A letter to the teachers of English: 91Why students dislike English: a study [Archives:2005/862/Education]

July 25 2005

Dr..M.N.K.Bose ([email protected])
Associate Professor of English,
Faculty of Arts, Ibb

Dear Fellow teachers,

Yemeni students' dislike for English, especially at the school level, is scandalously true. It has been proved through a small-scale study undertaken by one of our students, Mohammed Hessian Ahmed Al-Najjar. It is not a research in the strict sense of the term but a research exercise as a practical application of the course called research methodology. The student has collected the opinions of several students and teachers in a few secondary schools in Ibb and has useful information to the readers. I would like to present his findings to you, my fellow teachers, as it concerns us, teachers of English in schools and colleges. It is true that the learning of English is severely affected by this dislike for English, as the internal motivation of the learners is an important pre-requirement for successful learning and our students' like or dislike for English is an essential factor constituting their internal motivation.

The study has found that 56% of the students interviewed expressed their strong dislike for English and they would drop out of the English classes, if they have the freedom to do so. About 37% of the subjects liked English and 7% of them didn't want to participate in the discussion as they were not interested in a discussion regarding the learning of English at all; in other words, they were indifferent.

The reasons they pointed out for their dislike were many and varied. Most of them blamed their teachers in the preparatory classes; they were of the opinion that their desire for learning English was killed by their teachers in the beginning classes. They justified their complaint saying that their teachers failed to make the teaching of English interesting to them, to simplify the language they used and to come down to their level and make learning possible. Another important reason, they pointed out, was the size of the classes; large classes were not conducive to the effective learning of English. Yet another reason was non-availability of course books at proper time.

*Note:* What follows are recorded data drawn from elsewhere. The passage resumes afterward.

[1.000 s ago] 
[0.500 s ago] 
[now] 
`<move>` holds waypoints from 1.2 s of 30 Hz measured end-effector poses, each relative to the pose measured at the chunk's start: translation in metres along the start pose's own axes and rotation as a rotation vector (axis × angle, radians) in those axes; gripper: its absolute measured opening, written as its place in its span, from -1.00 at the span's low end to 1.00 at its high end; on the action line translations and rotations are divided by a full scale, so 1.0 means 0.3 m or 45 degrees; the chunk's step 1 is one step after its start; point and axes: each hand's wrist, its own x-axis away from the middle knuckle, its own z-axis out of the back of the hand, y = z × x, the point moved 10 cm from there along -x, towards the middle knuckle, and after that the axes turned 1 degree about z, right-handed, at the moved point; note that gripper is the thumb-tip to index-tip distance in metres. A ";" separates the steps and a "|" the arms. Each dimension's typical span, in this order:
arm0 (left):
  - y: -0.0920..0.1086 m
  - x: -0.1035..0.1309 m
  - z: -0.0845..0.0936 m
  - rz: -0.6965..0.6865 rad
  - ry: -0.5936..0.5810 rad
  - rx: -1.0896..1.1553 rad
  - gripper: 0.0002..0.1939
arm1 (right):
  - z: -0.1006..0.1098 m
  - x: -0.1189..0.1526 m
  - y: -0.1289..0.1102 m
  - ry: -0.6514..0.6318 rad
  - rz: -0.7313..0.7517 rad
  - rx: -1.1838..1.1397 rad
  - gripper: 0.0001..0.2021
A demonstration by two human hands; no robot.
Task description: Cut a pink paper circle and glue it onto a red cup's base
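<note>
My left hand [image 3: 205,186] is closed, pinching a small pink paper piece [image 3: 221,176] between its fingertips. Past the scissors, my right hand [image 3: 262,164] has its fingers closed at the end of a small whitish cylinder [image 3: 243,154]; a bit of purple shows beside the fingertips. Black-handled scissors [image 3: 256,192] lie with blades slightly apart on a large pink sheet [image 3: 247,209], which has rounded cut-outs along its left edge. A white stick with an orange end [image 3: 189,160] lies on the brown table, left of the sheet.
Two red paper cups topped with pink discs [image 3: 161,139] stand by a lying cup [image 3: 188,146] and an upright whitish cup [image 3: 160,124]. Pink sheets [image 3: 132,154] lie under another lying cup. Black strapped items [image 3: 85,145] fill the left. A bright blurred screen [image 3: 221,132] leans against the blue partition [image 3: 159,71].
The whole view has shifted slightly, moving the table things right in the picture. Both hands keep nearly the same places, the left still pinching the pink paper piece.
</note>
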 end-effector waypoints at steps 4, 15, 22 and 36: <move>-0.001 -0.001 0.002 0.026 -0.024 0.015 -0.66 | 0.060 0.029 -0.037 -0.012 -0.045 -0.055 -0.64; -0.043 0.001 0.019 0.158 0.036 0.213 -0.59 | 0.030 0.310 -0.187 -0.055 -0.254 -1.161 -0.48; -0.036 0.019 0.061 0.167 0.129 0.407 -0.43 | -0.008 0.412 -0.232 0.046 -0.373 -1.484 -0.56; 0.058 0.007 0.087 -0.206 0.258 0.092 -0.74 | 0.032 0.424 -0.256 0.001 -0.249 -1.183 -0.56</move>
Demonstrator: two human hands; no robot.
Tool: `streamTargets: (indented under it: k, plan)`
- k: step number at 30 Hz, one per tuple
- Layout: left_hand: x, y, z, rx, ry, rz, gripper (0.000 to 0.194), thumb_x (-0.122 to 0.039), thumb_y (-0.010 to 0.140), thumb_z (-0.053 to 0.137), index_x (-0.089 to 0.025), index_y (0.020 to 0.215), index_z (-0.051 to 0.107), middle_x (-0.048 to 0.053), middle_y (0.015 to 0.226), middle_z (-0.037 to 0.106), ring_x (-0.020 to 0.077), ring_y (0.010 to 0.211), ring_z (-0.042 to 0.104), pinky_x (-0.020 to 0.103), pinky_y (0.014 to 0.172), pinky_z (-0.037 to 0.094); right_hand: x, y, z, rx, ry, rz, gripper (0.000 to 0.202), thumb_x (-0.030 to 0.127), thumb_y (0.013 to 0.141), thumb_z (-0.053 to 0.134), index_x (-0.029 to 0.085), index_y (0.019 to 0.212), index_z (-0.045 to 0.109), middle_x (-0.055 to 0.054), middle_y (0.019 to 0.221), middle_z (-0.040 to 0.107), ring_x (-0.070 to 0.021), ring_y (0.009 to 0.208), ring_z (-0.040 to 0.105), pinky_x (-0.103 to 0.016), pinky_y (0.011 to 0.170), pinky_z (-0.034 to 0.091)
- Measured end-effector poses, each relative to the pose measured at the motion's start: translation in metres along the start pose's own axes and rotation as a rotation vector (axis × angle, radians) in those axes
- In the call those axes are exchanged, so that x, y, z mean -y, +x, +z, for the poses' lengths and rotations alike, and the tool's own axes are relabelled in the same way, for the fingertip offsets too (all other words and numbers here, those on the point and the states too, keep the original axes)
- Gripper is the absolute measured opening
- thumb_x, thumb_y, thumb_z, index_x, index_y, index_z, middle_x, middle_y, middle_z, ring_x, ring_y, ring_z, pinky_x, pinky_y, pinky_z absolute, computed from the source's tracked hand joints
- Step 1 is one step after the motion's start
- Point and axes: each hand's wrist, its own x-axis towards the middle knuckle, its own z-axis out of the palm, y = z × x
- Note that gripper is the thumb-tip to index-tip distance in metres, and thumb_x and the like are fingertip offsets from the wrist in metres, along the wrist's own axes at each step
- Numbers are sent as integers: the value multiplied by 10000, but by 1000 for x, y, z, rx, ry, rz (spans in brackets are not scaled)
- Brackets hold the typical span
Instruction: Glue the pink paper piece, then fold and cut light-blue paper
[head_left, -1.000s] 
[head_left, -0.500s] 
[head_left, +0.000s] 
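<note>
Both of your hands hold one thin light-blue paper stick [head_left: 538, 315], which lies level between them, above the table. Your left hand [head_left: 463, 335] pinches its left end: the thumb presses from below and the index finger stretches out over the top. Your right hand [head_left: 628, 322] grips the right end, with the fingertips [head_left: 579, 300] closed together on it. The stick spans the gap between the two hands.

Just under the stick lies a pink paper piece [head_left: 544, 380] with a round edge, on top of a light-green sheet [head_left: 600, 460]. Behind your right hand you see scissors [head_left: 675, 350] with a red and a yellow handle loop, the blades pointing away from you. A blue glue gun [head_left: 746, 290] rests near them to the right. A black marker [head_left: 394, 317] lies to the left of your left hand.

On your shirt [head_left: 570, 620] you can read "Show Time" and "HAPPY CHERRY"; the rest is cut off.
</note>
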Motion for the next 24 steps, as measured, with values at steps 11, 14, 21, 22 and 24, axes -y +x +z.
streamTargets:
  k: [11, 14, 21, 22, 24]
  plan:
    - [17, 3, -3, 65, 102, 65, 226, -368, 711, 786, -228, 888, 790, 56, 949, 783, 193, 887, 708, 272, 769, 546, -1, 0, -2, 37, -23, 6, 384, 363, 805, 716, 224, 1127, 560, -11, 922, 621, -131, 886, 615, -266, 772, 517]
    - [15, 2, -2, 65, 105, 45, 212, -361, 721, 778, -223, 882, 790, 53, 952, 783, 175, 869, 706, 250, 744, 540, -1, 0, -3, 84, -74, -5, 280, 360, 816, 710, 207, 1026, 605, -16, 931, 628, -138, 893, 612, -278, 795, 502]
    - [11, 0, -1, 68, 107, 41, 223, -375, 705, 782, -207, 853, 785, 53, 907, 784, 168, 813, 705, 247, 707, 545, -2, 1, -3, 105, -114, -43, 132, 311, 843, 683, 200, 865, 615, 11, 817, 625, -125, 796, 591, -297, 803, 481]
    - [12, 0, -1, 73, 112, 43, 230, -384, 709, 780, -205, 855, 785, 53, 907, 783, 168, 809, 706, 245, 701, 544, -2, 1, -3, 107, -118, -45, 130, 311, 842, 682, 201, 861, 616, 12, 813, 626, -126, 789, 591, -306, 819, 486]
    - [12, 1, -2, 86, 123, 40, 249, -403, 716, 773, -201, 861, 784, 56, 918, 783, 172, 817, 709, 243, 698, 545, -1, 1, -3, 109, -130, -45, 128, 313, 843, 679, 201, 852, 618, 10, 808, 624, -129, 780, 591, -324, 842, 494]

All their reasons are worth consideration, though they have been worded strongly. But one of their observations seems contradictory to what we have noticed in the preparatory schools; for example, the common complaint against the teachers of English in the preparatory schools is that they use a lot of Arabic in English classes, sometimes indiscriminately, and if it is so, the students' observation that their teachers failed to simplify the language cannot be well-founded. Their complaint of the largeness of the English classes working against their developing interest in the learning of English needs consideration. Though large classes are a necessary evil we have to live with in developing countries like ours, we have to find suitable ways to make the best out of the worst, devising ways of teaching large classes effectively. I have discussed the large class problem in one of my earlier letters.

I find this small effort to study one of the biggest problems facing English education in Yemen interesting and it deserves appreciation. The findings should help us to review our teaching strategies in the beginning classes so that we are not responsible for killing the interest of our students for learning English. Good luck.

“The value of education is to pass it on to others”.